DIRECTIONS FOR THIS TASK
Working line by line, output the entries below exactly as they appear.

MATERIAL FOR THE TASK
****************

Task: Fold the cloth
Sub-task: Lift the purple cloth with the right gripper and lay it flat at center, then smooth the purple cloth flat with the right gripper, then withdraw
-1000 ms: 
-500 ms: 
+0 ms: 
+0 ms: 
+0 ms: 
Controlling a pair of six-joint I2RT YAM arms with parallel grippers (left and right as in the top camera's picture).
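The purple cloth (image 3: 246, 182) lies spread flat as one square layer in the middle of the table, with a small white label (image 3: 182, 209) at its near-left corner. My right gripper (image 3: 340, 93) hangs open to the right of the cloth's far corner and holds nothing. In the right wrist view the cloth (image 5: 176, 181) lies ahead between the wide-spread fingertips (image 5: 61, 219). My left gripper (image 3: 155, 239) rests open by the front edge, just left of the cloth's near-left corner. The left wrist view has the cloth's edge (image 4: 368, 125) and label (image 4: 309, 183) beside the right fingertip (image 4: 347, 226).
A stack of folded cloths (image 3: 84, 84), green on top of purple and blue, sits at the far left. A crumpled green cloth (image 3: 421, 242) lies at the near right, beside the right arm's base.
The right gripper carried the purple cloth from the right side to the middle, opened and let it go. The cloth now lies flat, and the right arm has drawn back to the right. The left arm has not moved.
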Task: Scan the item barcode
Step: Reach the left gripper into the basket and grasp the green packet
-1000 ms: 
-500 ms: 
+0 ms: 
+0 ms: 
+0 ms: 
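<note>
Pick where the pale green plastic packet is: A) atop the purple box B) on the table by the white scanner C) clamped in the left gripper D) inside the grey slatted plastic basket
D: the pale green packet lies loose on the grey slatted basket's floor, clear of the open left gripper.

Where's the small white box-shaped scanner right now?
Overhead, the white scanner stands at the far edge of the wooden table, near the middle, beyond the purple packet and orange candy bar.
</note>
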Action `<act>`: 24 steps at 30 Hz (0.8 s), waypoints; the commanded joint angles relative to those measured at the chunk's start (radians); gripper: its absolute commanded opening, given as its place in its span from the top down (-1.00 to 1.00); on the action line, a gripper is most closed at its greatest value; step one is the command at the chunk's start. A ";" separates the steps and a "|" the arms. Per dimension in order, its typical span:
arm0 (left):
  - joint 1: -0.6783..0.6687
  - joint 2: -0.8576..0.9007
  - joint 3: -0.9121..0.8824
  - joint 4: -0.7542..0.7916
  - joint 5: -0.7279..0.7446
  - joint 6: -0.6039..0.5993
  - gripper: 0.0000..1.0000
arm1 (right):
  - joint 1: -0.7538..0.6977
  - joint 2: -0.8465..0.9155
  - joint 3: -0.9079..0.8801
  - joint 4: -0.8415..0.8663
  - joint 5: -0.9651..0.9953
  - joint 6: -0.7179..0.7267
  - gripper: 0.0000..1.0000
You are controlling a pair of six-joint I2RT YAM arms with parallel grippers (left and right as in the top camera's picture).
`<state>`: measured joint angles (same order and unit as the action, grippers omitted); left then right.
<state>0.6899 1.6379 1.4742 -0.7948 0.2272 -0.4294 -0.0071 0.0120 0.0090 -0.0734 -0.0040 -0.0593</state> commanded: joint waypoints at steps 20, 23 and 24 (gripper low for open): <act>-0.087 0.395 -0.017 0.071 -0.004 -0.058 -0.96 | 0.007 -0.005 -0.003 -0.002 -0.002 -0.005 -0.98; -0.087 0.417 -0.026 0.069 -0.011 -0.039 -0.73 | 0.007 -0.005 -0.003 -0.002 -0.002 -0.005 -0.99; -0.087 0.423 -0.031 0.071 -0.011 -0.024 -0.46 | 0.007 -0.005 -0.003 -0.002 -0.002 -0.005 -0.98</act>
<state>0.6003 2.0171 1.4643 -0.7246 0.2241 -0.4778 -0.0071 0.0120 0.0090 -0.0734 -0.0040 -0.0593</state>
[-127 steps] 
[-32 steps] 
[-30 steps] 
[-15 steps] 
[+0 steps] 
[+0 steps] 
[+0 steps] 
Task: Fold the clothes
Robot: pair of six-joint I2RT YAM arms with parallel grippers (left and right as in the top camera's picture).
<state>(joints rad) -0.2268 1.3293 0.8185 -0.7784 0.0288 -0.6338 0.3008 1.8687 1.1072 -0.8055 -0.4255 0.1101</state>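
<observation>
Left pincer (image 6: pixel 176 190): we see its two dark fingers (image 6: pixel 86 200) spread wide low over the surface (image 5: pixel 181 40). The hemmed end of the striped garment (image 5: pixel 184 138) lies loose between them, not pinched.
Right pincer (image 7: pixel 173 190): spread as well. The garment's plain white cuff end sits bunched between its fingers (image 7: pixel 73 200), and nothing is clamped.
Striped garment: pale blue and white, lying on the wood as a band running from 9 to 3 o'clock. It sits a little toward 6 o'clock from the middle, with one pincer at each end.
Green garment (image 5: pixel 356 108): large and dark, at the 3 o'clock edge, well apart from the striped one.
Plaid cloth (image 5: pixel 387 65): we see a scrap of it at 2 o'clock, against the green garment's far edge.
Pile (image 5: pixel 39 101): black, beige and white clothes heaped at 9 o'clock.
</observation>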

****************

YOUR SOLUTION
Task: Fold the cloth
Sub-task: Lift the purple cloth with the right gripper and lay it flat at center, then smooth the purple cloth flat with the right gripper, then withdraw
-1000 ms: 
-500 ms: 
+0 ms: 
+0 ms: 
+0 ms: 
Controlling a pair of six-joint I2RT YAM arms with parallel grippers (left and right as in the top camera's picture).
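The purple cloth (image 3: 246, 182) lies spread flat as one square layer in the middle of the table, with a small white label (image 3: 182, 209) at its near-left corner. My right gripper (image 3: 340, 93) hangs open to the right of the cloth's far corner and holds nothing. In the right wrist view the cloth (image 5: 176, 181) lies ahead between the wide-spread fingertips (image 5: 61, 219). My left gripper (image 3: 155, 239) rests open by the front edge, just left of the cloth's near-left corner. The left wrist view has the cloth's edge (image 4: 368, 125) and label (image 4: 309, 183) beside the right fingertip (image 4: 347, 226).
A stack of folded cloths (image 3: 84, 84), green on top of purple and blue, sits at the far left. A crumpled green cloth (image 3: 421, 242) lies at the near right, beside the right arm's base.
The right gripper carried the purple cloth from the right side to the middle, opened and let it go. The cloth now lies flat, and the right arm has drawn back to the right. The left arm has not moved.
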Task: Scan the item barcode
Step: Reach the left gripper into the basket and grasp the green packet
-1000 ms: 
-500 ms: 
+0 ms: 
+0 ms: 
+0 ms: 
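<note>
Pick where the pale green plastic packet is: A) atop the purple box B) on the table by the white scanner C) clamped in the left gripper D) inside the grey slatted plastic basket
D: the pale green packet lies loose on the grey slatted basket's floor, clear of the open left gripper.

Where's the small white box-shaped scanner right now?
Overhead, the white scanner stands at the far edge of the wooden table, near the middle, beyond the purple packet and orange candy bar.
</note>
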Action `<act>`: 24 steps at 30 Hz (0.8 s), waypoints; the commanded joint angles relative to those measured at the chunk's start (radians); gripper: its absolute commanded opening, given as its place in its span from the top down (-1.00 to 1.00); on the action line, a gripper is most closed at its greatest value; step one is the command at the chunk's start. A ";" separates the steps and a "|" the arms. Per dimension in order, its typical span:
arm0 (left):
  - joint 1: -0.6783..0.6687
  - joint 2: -0.8576..0.9007
  - joint 3: -0.9121..0.8824
  - joint 4: -0.7542..0.7916
  - joint 5: -0.7279..0.7446
  - joint 6: -0.6039..0.5993
  - gripper: 0.0000..1.0000
arm1 (right):
  - joint 1: -0.7538..0.6977
  - joint 2: -0.8465..0.9155
  - joint 3: -0.9079..0.8801
  - joint 4: -0.8415..0.8663
  - joint 5: -0.9651..0.9953
  - joint 6: -0.7179..0.7267
  - gripper: 0.0000..1.0000
You are controlling a pair of six-joint I2RT YAM arms with parallel grippers (left and right as in the top camera's picture).
`<state>`: measured joint angles (same order and unit as the action, grippers omitted); left then right.
<state>0.6899 1.6379 1.4742 -0.7948 0.2272 -0.4294 -0.0071 0.0120 0.0090 -0.0734 -0.0040 -0.0593</state> commanded: joint waypoints at steps 20, 23 and 24 (gripper low for open): <act>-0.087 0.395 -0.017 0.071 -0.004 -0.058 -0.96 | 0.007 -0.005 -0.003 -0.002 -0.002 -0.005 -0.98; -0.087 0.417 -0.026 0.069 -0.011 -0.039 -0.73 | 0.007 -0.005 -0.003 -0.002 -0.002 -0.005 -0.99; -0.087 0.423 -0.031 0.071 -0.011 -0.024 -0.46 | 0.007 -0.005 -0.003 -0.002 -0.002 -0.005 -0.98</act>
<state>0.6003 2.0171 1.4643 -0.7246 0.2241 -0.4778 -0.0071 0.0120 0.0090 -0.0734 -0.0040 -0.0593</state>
[-127 steps] 
[-32 steps] 
[-30 steps] 
[-15 steps] 
[+0 steps] 
[+0 steps] 
[+0 steps] 
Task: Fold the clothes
Robot: pair of six-joint I2RT YAM arms with parallel grippers (left and right as in the top camera's picture).
<state>(joints rad) -0.2268 1.3293 0.8185 -0.7784 0.0288 -0.6338 0.3008 1.8687 1.1072 -0.8055 -0.4255 0.1101</state>
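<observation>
Left pincer (image 6: pixel 176 190): we see its two dark fingers (image 6: pixel 86 200) spread wide low over the surface (image 5: pixel 181 40). The hemmed end of the striped garment (image 5: pixel 184 138) lies loose between them, not pinched.
Right pincer (image 7: pixel 173 190): spread as well. The garment's plain white cuff end sits bunched between its fingers (image 7: pixel 73 200), and nothing is clamped.
Striped garment: pale blue and white, lying on the wood as a band running from 9 to 3 o'clock. It sits a little toward 6 o'clock from the middle, with one pincer at each end.
Green garment (image 5: pixel 356 108): large and dark, at the 3 o'clock edge, well apart from the striped one.
Plaid cloth (image 5: pixel 387 65): we see a scrap of it at 2 o'clock, against the green garment's far edge.
Pile (image 5: pixel 39 101): black, beige and white clothes heaped at 9 o'clock.
</observation>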

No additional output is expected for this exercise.